Ambient Storytelling for Vehicle-Driver Interaction

‘Ambient storytelling’ — part of the design philosophy of USC’s Mobile and Environmental Media Lab — represents a departure from customization algorithms familiar to discussions of pervasive computing. Rather than thinking about how a car can play the role of glorified butler, anticipating its driver’s every need, instead we reposition the car as co-participant in an evolving relationship. We use the framework of the Lifelog Interface as a portal though which drivers can engage with their vehicle as a new kind of experience platform. In our model, the car is no longer merely transport but a springboard for adventure, a “drivable” musical instrument, a 21st century scrapbook, and a playful reimagining of what it means to drive. Our prototype transforms the concept of a car key — which we see as a tangible avatar of the vehicle — into an evocative interface object. When drivers return home, this object beckons them and offers a portal into the Lifelog Interface. The interface itself plays on the metaphor of concentric tree rings to represent units of time. Navigating through these rings, drivers can visualize, plan, organize, and reflect on a variety of experiences including: (1) soundscape compositions generated by the car’s internal and environmental sensor data, (2) in-car augmented reality games, (3) guided-tour adventure modes, (4) networked trip planning, (5) car configuration and lifecycle milestones, (6) badges and social media portals. Finally, our system is designed to analyze not only the ways that drivers engage with space, media, and other drivers, but also the ways in which drivers choose (or refuse) to engage with the system itself.
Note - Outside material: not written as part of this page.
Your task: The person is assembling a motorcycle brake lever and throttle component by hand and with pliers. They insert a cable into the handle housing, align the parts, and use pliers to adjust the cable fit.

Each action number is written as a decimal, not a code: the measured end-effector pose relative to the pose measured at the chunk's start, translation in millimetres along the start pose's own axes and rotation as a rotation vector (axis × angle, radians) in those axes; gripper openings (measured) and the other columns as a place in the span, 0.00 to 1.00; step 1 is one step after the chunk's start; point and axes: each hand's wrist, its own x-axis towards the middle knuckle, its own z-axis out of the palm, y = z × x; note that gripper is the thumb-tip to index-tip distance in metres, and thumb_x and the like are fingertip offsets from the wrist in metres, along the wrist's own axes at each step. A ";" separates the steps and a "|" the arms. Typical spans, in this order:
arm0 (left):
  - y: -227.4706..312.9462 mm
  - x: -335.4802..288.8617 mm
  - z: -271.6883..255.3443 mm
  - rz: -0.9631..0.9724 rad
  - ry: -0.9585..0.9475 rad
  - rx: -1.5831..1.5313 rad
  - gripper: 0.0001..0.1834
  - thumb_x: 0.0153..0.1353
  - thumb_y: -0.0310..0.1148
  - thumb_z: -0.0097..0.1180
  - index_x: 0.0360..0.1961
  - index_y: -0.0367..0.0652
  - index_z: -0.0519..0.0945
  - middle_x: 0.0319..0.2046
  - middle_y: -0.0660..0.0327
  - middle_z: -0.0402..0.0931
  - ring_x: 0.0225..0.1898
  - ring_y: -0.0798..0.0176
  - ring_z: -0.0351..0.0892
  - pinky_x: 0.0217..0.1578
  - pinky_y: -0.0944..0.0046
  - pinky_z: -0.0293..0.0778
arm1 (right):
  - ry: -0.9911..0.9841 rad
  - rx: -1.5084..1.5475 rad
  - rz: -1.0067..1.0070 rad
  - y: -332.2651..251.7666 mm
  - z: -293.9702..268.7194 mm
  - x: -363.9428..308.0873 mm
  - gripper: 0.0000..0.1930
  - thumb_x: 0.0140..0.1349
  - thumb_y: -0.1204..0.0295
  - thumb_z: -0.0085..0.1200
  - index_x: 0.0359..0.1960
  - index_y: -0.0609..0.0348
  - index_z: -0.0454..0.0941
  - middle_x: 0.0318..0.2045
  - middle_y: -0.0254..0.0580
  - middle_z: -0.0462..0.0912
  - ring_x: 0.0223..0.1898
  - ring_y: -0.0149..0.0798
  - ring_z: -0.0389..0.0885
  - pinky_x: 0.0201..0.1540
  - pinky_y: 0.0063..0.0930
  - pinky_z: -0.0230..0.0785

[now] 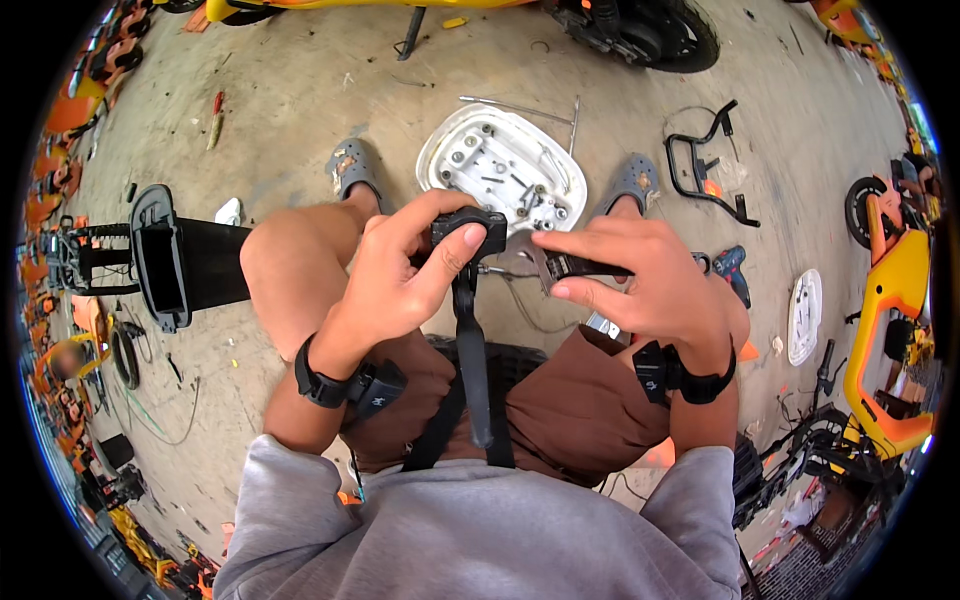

This iterative feedback loop between vehicle and driver allows the driver to build on their own projections and aspirations for their car as a resource for constructing the story of their vehicle as an evolving “character.”

[Mobile and Environmental Media Lab: Principle Investigator, Prof. Scott Fisher; Project Lead: Jen Stein; MEML Team: Emily Duff, Joshua McVeigh-Schultz, Jen Stein, Jeff Watson; Storyboard illustration: Cecilia Fletcher; Microsoft Surface Table programming: Emily Duff]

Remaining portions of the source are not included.